### ASSIGNMENT:
The output should be all lines of the entries below in which the word "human" occurs.

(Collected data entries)
■ ■ ■ ■ ■ ■ ■

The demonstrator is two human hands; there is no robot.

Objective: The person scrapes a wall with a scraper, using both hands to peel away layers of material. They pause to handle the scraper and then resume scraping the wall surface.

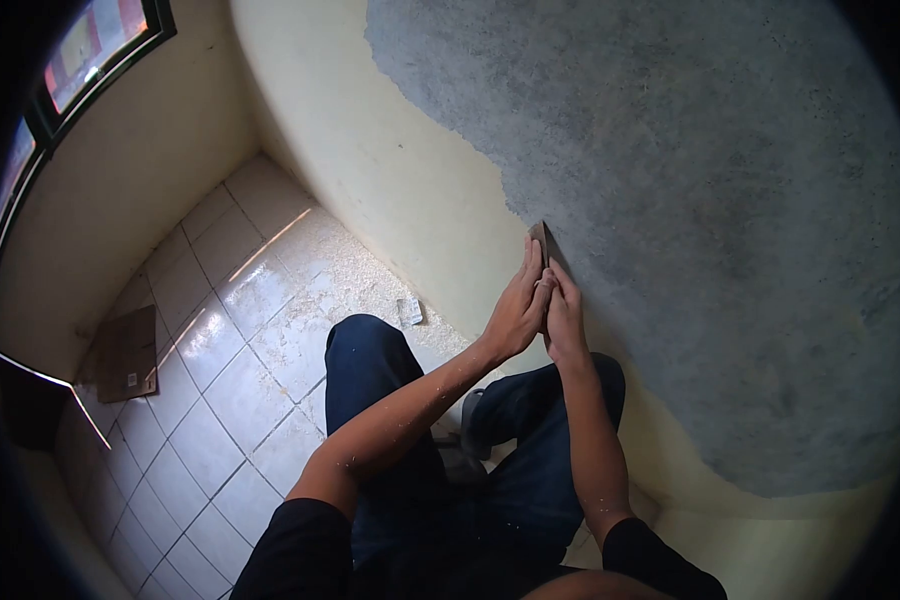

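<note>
Both hands come together on one flat scraper (540,236), whose metal blade touches the wall where cream paint (450,190) meets bare grey plaster (670,200). My left hand (517,312) is closed on the scraper from the left side, fingers pointing up along it. My right hand (564,322) wraps the handle from the right, its thumb near the left fingers. The handle is mostly hidden between the palms. White specks dot both forearms.
Paint flakes (355,265) lie on the tiled floor (232,372) along the wall's foot, near a small crumpled wrapper (410,311). A cardboard piece (127,355) is on the left. A dark-framed window (100,75) is at upper left. My bent knees are below my hands.
</note>
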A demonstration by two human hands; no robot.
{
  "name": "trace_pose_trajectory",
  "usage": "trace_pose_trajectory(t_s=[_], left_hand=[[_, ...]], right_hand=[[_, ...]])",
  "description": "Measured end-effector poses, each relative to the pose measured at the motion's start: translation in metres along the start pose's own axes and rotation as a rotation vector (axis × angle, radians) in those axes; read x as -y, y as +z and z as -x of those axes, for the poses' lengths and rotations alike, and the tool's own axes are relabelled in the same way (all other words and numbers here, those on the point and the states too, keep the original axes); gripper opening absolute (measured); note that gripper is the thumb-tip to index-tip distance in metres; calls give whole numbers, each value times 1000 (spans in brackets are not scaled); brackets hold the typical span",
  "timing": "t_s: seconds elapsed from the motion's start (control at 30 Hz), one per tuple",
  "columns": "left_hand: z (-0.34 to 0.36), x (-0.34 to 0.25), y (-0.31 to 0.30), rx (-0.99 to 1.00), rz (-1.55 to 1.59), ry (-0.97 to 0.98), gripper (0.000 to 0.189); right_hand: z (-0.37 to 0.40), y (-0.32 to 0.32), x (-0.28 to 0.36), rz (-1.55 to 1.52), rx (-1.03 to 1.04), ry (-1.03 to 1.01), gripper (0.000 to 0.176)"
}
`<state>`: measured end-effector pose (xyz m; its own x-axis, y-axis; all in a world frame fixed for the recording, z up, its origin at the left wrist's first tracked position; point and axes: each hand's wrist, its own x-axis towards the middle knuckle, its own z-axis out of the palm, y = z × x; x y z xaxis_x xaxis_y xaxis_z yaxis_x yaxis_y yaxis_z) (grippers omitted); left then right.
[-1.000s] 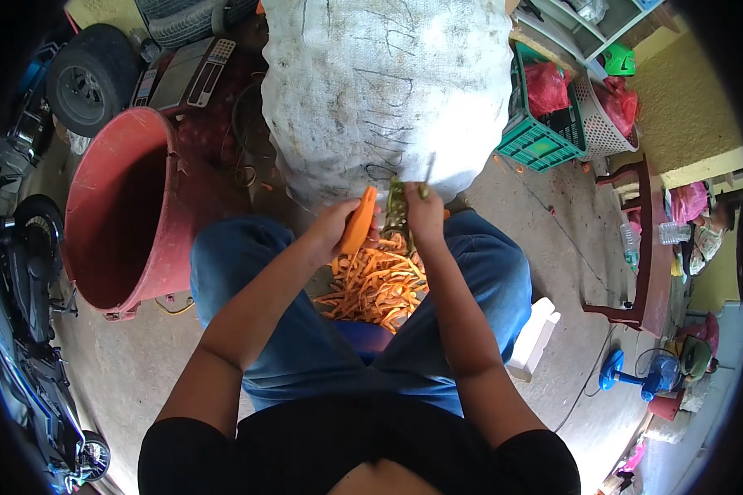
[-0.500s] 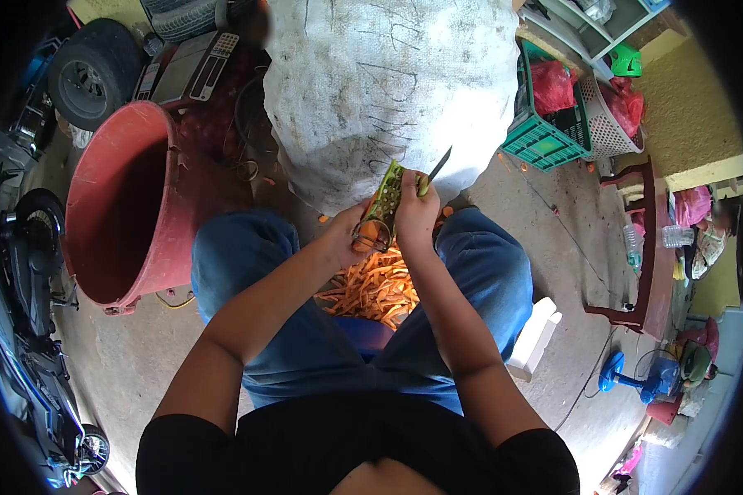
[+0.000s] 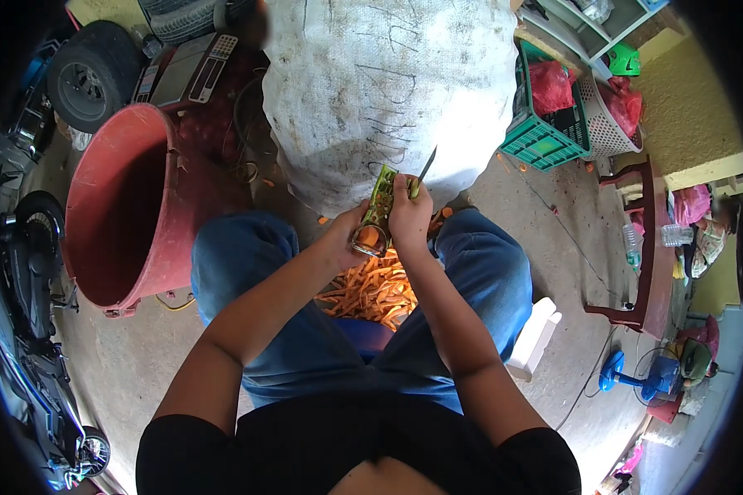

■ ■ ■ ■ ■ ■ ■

### ANSWER BELOW:
The demonstrator is two human hands; there is no robot.
A demonstration by two human hands; no robot.

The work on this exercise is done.